Sometimes you need to start over.
Going to sand this down to the bare wood and then prime it with primer of the same brand.
Made some headway on my first neck today. I used silicon to install the truss rod, then made pins with brad nails to set the fretboard in place, covered the rod with tape and spread the glue, then clamped the board on there. I also drilled the tuner holes. Looking pretty good so far.
I still need to shape the fretboard to match the neck shape. If I had a bandsaw I would have marked it and cut it separately, but I didn't want to try it with a jigsaw. So my plan is to use my spindle sander to get it to the line.
I also got some burn marks from my sander on the heel and a little on the headstock.
This neck will be for the odd shaped guitar I'm building.
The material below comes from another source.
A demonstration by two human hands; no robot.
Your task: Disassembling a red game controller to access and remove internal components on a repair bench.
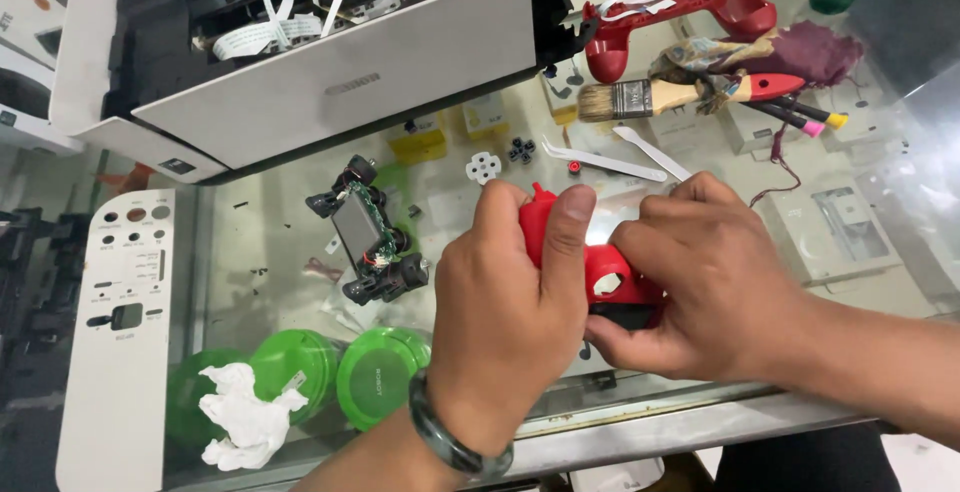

The Tele is going to get the Bolivian rosewood, but I want to plug up the truss access on the heel of that one and try to get a cleaner look. I think in the future I'm going to use the stewmac hotrods with the wheel adjustment. I think I can make that route look way better than my current ones, but you have to start somewhere.
Used the spindle sander to do the transition from the fretboard to the headstock. Now I'm using my Shinto rasp to get the headstock to thickness. I really like this rasp. I also used it on all of the body contours. It's a lot of work but I enjoy it. I'll probably rely on it a lot during the actual neck carving.
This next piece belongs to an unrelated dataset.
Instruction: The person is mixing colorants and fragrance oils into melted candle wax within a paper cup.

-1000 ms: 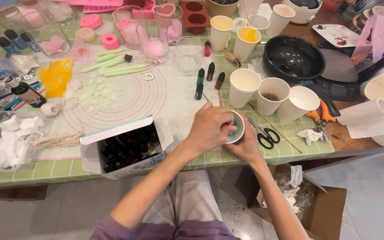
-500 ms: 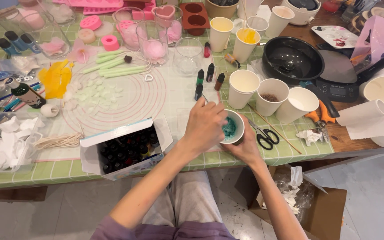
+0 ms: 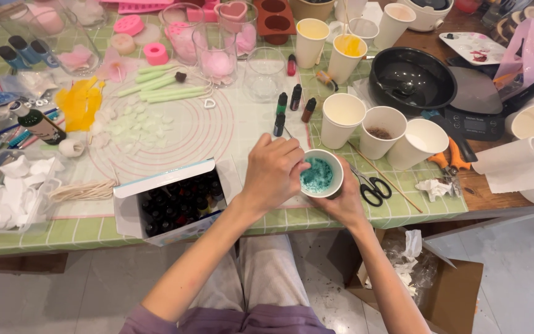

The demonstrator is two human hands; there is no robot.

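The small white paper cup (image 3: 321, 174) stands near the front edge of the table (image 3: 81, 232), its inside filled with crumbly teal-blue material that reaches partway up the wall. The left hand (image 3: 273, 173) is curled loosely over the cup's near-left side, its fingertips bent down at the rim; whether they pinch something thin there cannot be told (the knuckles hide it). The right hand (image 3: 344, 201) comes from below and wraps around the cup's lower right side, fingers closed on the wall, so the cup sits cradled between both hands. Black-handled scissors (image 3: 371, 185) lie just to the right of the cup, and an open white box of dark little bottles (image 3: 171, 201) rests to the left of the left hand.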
Also because I didn't cut the fretboard to width before it got glued on there's a corner by the low E tuner of the fretboard that I need to cut off straight.I didn't think of it until I had it all sanded down. I'll probably do it real carefully with files or a chisel.
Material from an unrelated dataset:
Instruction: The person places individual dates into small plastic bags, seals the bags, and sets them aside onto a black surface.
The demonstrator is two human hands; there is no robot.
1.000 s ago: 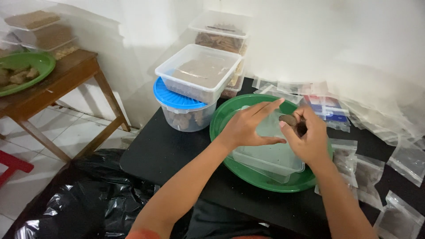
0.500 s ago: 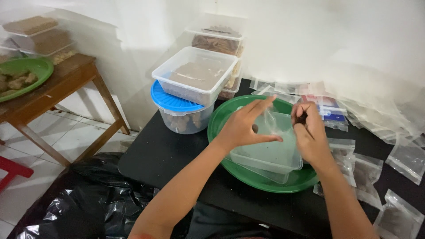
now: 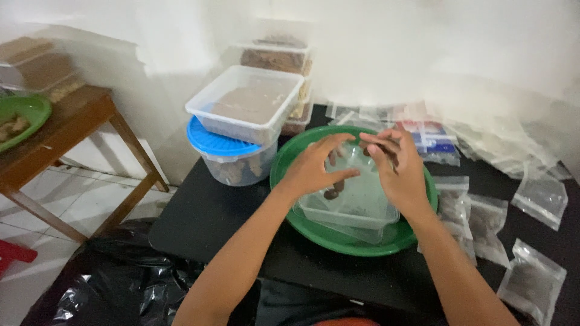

I did a lot of research on what to use for side dots. Since the fretboard was rosewood I didn't want to use copper or brass. I didn't want to pay shipping for white dots from stew mac. So I went to Michael's and picked up some 12 gauge aluminum wire. I guess for making bracelets or something, but it's a perfect fit for the 3/32 drill bit.
So I tried a test fit on a cutoff from the Bolivian rosewood and it fit great and sanded down really easily.
I marked the spots for all of the holes on the side of the neck 1/8" down from the fretboard and halfway between frets.
Next I took some super glue on a tooth pick and spread it in the holes, pushed the aluminum to the bottom and cut it off with wire cutters a bit proud of the surface.
After I let the glue dry a bit I hit them with a file to flatten out the top to not tear the sandpaper. Then I hit them with a sanding block and some 320.
I like the look of it. Plus for $3 I got enough to do about 20 necks. Haha. I'd like to try something similar for the inlays. Aluminum tubing with epoxy in the center. Maybe the next one. I think I'm going to leave the fretboard blank on this one.
I started the neck carve. This is undoubtedly the most intimidating part of the build for me. I've never done this before but I've read hundreds of threads on it. Some of them I probably read 100 times.
I've been using my Shinto rasp, ferrier's rasp, and some files. It's tiring but rewarding. It's starting to look like something.
Made some headway last night and today. It feels like a real neck. It's pretty chunky. Kind of reminds me of my old 50's classic neck. I still might take a bit more off of it to get a smaller C. Still need to work on the transitions a little more and round off the area by the fretboard, but it's getting there.
I also just ordered 12 feet of fret wire from Stew Mac to hopefully get enough to fret both necks. I got the medium/high fret wire. I would have liked to use stainless steel since I won't have to worry too much about fret wear and I love it on my Warmoth neck, but I didn't want to fuss with sanding a bunch of stainless steel on my first fret job.
Thank you to all the current and past members for the knowledge that's all over this site. If a lot of the threads weren't 10+ years old I would have commented and thanked you. I wouldn't be able to do any of this without the people on this forum. Cheers.
12 feet is enough for 3 necks with some left over. Good looking neck work!